● **Task directions**:
Only the records, exactly as written, belong in the answer; pictures do not.

● **Available records**:
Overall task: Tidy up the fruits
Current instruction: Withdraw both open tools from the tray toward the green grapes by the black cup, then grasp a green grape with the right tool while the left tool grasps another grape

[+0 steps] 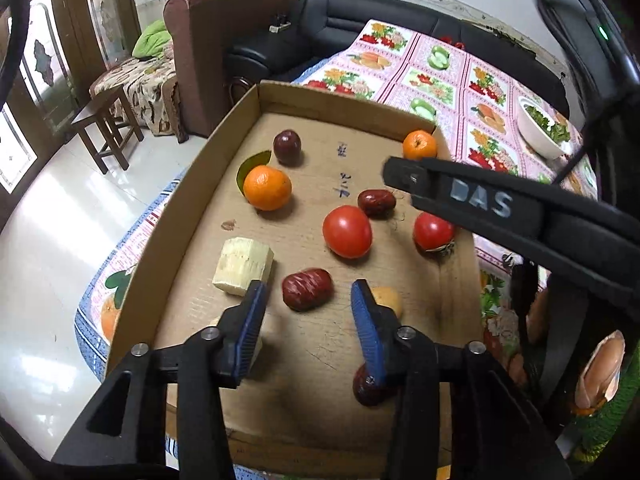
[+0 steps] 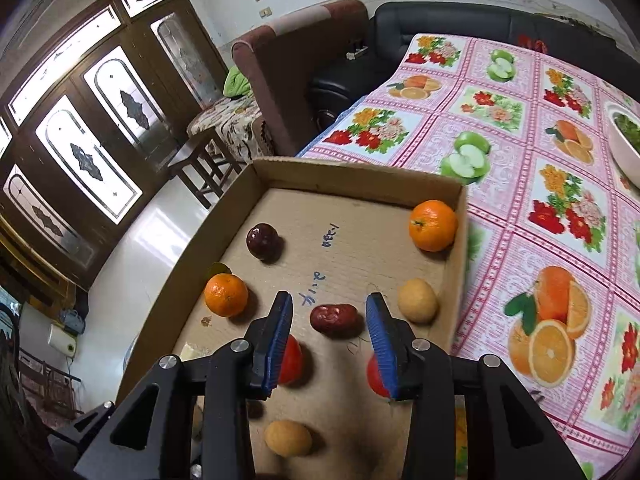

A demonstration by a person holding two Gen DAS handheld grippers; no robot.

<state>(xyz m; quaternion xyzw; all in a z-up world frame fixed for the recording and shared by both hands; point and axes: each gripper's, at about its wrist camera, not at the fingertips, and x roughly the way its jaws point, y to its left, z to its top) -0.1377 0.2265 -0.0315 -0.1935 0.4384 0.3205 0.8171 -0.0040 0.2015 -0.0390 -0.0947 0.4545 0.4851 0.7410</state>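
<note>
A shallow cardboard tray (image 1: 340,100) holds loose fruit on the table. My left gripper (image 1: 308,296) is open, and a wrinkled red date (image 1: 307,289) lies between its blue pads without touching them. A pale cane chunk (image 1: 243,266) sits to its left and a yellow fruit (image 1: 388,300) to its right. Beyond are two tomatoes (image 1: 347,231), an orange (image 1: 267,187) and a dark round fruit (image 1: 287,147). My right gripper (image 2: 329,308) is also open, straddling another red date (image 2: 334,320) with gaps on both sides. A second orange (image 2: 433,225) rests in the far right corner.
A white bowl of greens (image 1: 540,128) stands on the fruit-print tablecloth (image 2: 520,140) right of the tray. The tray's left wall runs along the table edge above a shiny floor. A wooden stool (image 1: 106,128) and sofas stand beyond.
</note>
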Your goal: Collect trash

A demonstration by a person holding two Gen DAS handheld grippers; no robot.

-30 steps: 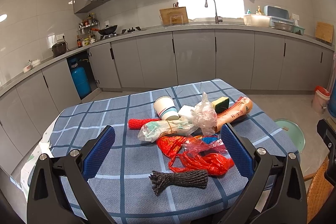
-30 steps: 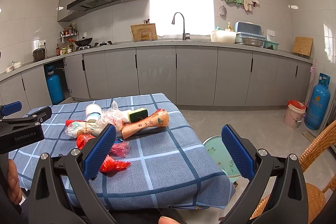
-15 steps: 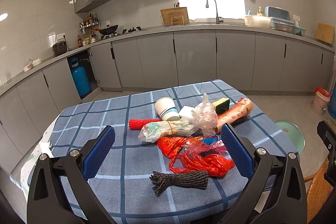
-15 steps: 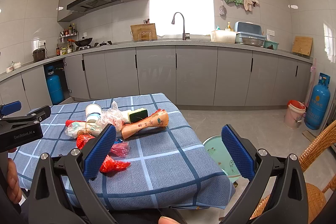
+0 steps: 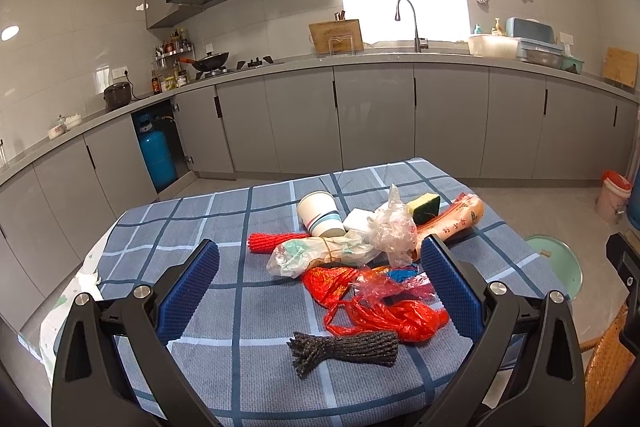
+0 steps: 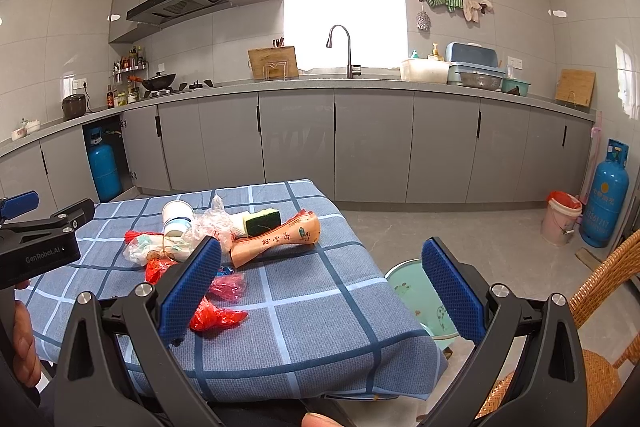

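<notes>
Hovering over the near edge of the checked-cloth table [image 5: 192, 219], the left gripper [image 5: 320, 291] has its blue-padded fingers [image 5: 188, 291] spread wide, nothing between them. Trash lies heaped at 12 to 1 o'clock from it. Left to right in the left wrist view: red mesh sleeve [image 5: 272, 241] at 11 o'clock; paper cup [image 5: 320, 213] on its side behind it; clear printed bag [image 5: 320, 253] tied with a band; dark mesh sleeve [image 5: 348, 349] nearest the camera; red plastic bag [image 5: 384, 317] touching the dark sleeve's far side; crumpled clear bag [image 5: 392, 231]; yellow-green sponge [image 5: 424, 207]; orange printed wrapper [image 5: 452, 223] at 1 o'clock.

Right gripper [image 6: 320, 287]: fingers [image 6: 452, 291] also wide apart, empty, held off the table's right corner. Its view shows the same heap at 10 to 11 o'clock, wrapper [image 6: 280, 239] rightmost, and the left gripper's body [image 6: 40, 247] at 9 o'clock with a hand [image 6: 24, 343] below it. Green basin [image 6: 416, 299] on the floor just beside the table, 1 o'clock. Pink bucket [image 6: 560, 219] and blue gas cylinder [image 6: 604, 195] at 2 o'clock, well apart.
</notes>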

● **The answer**:
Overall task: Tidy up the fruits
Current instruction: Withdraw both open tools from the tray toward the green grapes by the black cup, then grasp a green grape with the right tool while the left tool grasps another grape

[+0 steps] 
[+0 steps] 

A demonstration by a person holding two Gen DAS handheld grippers; no robot.

<state>(xyz m; quaternion xyzw; all in a z-up world frame fixed for the recording and shared by both hands; point and axes: each gripper's, at about its wrist camera, not at the fingertips, and x roughly the way its jaws point, y to its left, z to its top) -0.1377 0.2265 -0.0315 -0.1935 0.4384 0.3205 0.8171 -0.0040 0.2015 -0.0390 -0.0947 0.4545 0.4851 0.7410</state>
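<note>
A shallow cardboard tray (image 1: 340,100) holds loose fruit on the table. My left gripper (image 1: 308,296) is open, and a wrinkled red date (image 1: 307,289) lies between its blue pads without touching them. A pale cane chunk (image 1: 243,266) sits to its left and a yellow fruit (image 1: 388,300) to its right. Beyond are two tomatoes (image 1: 347,231), an orange (image 1: 267,187) and a dark round fruit (image 1: 287,147). My right gripper (image 2: 329,308) is also open, straddling another red date (image 2: 334,320) with gaps on both sides. A second orange (image 2: 433,225) rests in the far right corner.
A white bowl of greens (image 1: 540,128) stands on the fruit-print tablecloth (image 2: 520,140) right of the tray. The tray's left wall runs along the table edge above a shiny floor. A wooden stool (image 1: 106,128) and sofas stand beyond.
</note>
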Your goal: Collect trash

A demonstration by a person holding two Gen DAS handheld grippers; no robot.

-30 steps: 
-30 steps: 
-15 steps: 
-15 steps: 
+0 steps: 
+0 steps: 

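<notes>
Hovering over the near edge of the checked-cloth table [image 5: 192, 219], the left gripper [image 5: 320, 291] has its blue-padded fingers [image 5: 188, 291] spread wide, nothing between them. Trash lies heaped at 12 to 1 o'clock from it. Left to right in the left wrist view: red mesh sleeve [image 5: 272, 241] at 11 o'clock; paper cup [image 5: 320, 213] on its side behind it; clear printed bag [image 5: 320, 253] tied with a band; dark mesh sleeve [image 5: 348, 349] nearest the camera; red plastic bag [image 5: 384, 317] touching the dark sleeve's far side; crumpled clear bag [image 5: 392, 231]; yellow-green sponge [image 5: 424, 207]; orange printed wrapper [image 5: 452, 223] at 1 o'clock.

Right gripper [image 6: 320, 287]: fingers [image 6: 452, 291] also wide apart, empty, held off the table's right corner. Its view shows the same heap at 10 to 11 o'clock, wrapper [image 6: 280, 239] rightmost, and the left gripper's body [image 6: 40, 247] at 9 o'clock with a hand [image 6: 24, 343] below it. Green basin [image 6: 416, 299] on the floor just beside the table, 1 o'clock. Pink bucket [image 6: 560, 219] and blue gas cylinder [image 6: 604, 195] at 2 o'clock, well apart.
</notes>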

There is no more to the output, and the exercise is done.